■ Description of the task
Only the lines of the data below from the one with "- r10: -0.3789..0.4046" through the one with "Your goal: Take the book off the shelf" are wanted. Repeat them exactly.
+++ Exercise data +++
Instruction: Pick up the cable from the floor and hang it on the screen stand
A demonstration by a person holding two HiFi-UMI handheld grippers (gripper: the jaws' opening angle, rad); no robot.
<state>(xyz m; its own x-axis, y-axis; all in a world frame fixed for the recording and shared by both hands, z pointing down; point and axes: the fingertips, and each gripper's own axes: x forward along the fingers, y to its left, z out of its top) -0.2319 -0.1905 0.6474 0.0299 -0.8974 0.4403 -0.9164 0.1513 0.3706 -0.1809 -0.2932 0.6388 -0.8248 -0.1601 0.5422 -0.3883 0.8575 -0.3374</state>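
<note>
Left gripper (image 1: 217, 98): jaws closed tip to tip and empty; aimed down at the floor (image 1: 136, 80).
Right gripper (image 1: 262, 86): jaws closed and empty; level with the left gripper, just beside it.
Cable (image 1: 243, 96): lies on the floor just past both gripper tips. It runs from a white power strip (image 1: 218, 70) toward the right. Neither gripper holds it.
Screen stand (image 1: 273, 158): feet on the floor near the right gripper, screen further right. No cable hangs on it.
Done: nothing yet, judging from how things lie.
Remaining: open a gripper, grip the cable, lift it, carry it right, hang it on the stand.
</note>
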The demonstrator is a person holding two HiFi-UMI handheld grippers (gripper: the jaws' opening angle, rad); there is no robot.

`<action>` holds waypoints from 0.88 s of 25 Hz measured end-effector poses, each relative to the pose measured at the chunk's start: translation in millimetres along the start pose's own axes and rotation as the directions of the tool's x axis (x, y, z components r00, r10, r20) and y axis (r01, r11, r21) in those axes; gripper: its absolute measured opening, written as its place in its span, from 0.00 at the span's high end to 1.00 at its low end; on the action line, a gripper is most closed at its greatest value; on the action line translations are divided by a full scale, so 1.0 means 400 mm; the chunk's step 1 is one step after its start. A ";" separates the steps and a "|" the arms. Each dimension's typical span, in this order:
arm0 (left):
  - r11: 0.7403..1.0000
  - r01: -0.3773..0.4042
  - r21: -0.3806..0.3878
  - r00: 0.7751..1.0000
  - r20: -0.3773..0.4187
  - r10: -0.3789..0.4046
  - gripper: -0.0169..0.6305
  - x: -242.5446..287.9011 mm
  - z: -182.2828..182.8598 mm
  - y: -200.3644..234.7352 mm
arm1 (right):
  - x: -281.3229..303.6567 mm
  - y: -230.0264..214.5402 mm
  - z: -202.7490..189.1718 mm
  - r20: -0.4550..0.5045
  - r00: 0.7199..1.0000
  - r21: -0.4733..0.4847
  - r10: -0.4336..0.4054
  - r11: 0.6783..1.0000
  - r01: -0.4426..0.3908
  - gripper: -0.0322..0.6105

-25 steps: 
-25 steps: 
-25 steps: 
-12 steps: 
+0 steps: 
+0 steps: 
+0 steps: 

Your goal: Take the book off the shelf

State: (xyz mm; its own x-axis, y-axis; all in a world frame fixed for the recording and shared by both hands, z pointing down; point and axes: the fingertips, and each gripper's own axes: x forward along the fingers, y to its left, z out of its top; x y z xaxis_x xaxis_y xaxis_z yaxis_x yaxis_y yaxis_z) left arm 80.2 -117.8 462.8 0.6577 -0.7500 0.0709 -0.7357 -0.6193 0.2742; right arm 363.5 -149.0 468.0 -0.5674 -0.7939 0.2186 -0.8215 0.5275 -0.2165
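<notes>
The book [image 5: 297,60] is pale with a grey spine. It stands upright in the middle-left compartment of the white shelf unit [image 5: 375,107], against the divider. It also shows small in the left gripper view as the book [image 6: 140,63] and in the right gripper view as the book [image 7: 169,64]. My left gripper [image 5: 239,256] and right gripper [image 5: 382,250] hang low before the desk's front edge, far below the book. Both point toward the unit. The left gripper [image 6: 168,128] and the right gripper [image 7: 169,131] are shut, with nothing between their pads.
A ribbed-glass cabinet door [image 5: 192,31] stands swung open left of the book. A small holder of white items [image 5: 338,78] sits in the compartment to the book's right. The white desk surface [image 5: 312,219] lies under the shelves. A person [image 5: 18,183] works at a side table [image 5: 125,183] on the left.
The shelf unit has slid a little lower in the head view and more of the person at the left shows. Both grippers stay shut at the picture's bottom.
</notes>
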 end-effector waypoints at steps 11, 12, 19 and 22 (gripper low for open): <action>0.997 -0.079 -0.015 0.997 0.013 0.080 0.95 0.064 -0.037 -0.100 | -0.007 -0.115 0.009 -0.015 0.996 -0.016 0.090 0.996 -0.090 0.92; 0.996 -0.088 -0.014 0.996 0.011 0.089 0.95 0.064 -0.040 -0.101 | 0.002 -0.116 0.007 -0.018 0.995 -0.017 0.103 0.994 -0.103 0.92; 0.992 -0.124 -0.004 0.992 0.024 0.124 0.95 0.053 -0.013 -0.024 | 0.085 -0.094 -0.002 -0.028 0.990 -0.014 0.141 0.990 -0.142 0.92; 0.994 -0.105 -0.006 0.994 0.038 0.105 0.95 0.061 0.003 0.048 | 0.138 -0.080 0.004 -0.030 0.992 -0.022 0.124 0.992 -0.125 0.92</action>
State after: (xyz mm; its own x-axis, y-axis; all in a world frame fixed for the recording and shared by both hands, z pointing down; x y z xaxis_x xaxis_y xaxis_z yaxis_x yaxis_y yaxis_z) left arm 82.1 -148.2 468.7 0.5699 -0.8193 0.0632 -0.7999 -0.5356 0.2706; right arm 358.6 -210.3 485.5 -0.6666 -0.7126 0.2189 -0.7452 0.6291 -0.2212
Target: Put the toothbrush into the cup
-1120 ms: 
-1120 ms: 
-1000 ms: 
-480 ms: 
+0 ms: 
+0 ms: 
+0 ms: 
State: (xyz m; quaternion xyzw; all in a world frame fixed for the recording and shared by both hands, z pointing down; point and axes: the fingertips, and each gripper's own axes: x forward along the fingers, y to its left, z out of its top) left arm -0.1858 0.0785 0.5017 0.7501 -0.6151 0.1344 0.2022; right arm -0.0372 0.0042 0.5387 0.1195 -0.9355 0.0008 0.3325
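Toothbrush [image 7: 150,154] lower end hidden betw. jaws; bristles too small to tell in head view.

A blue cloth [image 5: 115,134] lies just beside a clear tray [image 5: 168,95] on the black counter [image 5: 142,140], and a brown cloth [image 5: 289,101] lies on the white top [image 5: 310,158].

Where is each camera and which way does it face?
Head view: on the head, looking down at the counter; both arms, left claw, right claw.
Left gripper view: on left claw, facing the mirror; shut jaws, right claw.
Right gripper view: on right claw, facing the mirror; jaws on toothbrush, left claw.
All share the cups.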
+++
■ Response to the exercise
  - r10: -0.3789..0.4046
  - gripper: -0.0169..0.6305
  - x: -242.5446..287.9011 mm
  - z: -182.2828..182.8598 mm
  - y: -200.3644..234.7352 mm
arm1 (right):
  - x: -281.3229..303.6567 mm
  - y: -230.0264..214.5402 mm
  - z: -202.7490..189.1718 mm
  - r20: -0.4550..0.5045
  - r00: 0.7199..1.0000
  - r21: -0.4733..0.4847
  - r10: -0.4336..0.4054
  - r11: 0.6783..1.0000
  - r01: -0.4426..0.3908
  - gripper: -0.0322..0.6105

-25 steps: 
-25 steps: 
-25 steps: 
-12 steps: 
+0 steps: 
+0 steps: 
+0 steps: 

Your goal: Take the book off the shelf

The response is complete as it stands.